Hi! As you can see by the my name, I'm a single aspie dad raising a 9 year old son on my own. My wife died almost 6 years ago now due to a morphine overdose (medication for her multiple sclerosis). I just wanted to become a part of this board since I see a lot of good in it. I've also seen some real horror stories concerning aspies raising kids, and that sorta scares me. I thought I'd briefly share a little of my story and fears.

When my son was born, I honestly didn't know I could love a person so much. It was weird because I didn't really have feelings for him before he was born. Because my wife had to have a c-section during birth, I was the first parent who got to see him when he was born. I was waiting in a room on my own and all of a sudden they wheeled this bed in front of me and I got to see my son for the first time. I remember thinking, "Who is this little guy. What's his life going to be like? What's he going to look like when he gets older?"

When my son was almost 4, I received a phone call at work that my wife died. This was completely unexpected. I wept and didn't care if the 100 or so people in the large room we worked out of saw it. During the funeral, I promised my wife I'd keep her memory alive for my son, and I'd do the very best I possibly could at raising our son.
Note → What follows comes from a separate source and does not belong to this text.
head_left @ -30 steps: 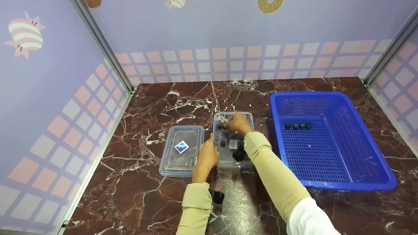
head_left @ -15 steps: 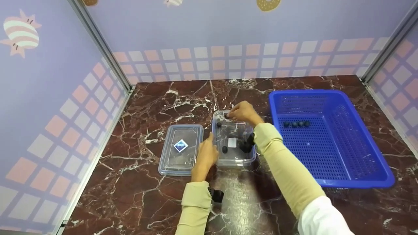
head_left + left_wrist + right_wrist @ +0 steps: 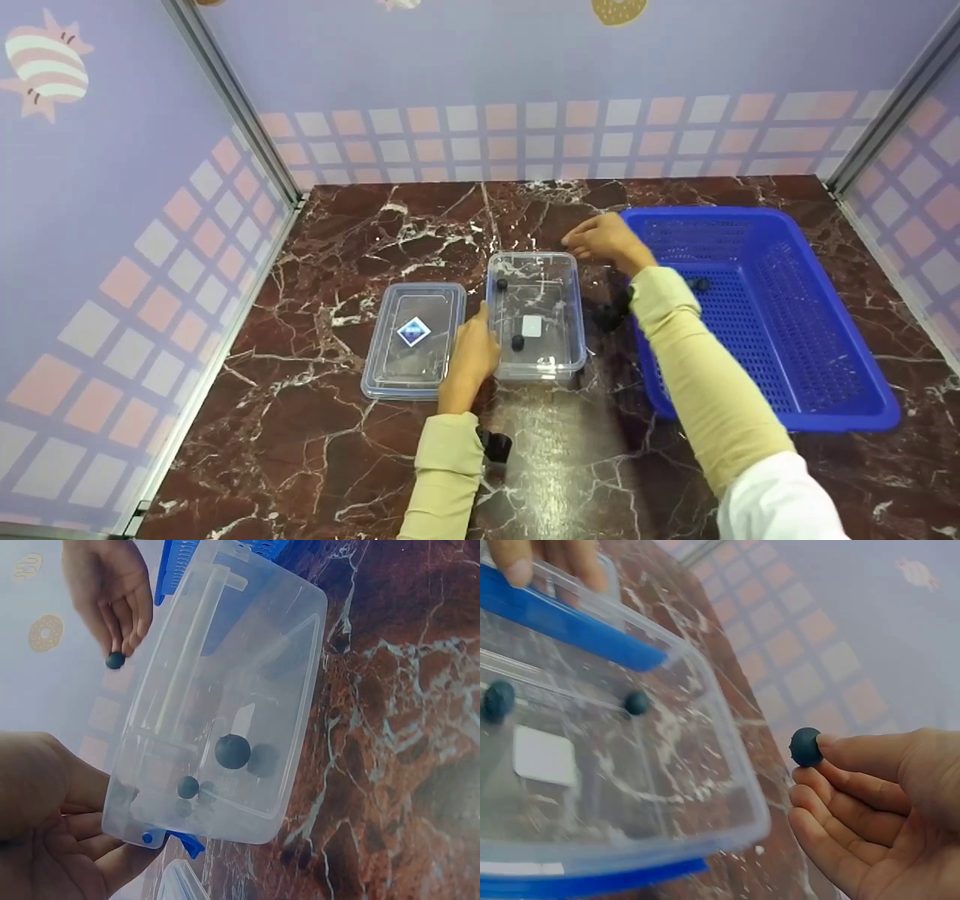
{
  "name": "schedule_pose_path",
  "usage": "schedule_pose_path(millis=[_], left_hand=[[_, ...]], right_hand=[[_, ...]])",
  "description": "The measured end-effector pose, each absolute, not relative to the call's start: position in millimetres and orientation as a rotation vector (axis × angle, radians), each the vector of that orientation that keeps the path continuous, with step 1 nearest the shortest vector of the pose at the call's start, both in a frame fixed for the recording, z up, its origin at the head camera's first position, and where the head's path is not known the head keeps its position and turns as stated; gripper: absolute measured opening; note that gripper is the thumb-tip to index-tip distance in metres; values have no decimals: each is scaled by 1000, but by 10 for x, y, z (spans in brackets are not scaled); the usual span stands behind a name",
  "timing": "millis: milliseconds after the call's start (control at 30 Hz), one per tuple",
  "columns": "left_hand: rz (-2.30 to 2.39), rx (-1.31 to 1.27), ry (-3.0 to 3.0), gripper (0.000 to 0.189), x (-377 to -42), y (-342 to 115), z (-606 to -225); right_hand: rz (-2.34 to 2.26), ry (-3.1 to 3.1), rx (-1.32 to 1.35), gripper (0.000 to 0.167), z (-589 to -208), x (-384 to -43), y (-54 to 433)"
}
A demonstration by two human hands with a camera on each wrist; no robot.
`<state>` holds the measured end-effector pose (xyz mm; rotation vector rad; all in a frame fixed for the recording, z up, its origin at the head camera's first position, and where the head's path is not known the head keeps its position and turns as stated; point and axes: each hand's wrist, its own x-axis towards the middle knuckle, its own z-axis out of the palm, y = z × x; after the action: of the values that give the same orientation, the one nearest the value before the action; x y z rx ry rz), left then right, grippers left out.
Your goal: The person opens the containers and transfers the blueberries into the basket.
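My right hand is raised beyond the back right corner of the clear plastic container. Between thumb and fingertips it pinches a dark blueberry, with the small crown showing in the right wrist view. Two more blueberries lie on the container's floor: one blueberry near the back left, another blueberry closer to the front. My left hand grips the container's left wall, and in the right wrist view its fingers reach over the rim.
A blue perforated basket stands on the right, its blueberries partly hidden by the right arm. To the left lies a clear lid-topped box with a diamond sticker. Patterned panels wall the marble table at the back and sides.
My right hand has lifted a blueberry out of the container and travelled right toward the basket. The front blueberry in the container has shifted slightly forward. My left hand stays at the container's wall.
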<state>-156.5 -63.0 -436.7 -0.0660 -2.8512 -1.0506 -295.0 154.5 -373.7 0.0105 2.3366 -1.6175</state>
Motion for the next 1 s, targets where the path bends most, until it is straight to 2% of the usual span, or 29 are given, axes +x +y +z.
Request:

One of my traits as an Aspie is to keep my promises.

I had a hard childhood with significant abuse, and also witnessed my mom being severely beaten and injured by my father on several occasions (he was a Green Beret in Vietnam, so he learned violence well). I was also extremely unpopular in school, and have frequent memories of the horrors I experienced. While I wish I could redo my childhood and perhaps ACTUALLY HAVE ONE, I've at least been able to draw on my experiences to make good parenting decisions for my son.

I've never spanked my son. I tell him all of the time how much I love him and how proud I am of him. He has talent as a dancer and has worked with a couple who come to his school to each on occasion, but it would never occur to him to think he's "hot stuff", he's very humble. He's extremely bright, totally NT, and he's extremely social with other kids. He can make friends with other kids within minutes.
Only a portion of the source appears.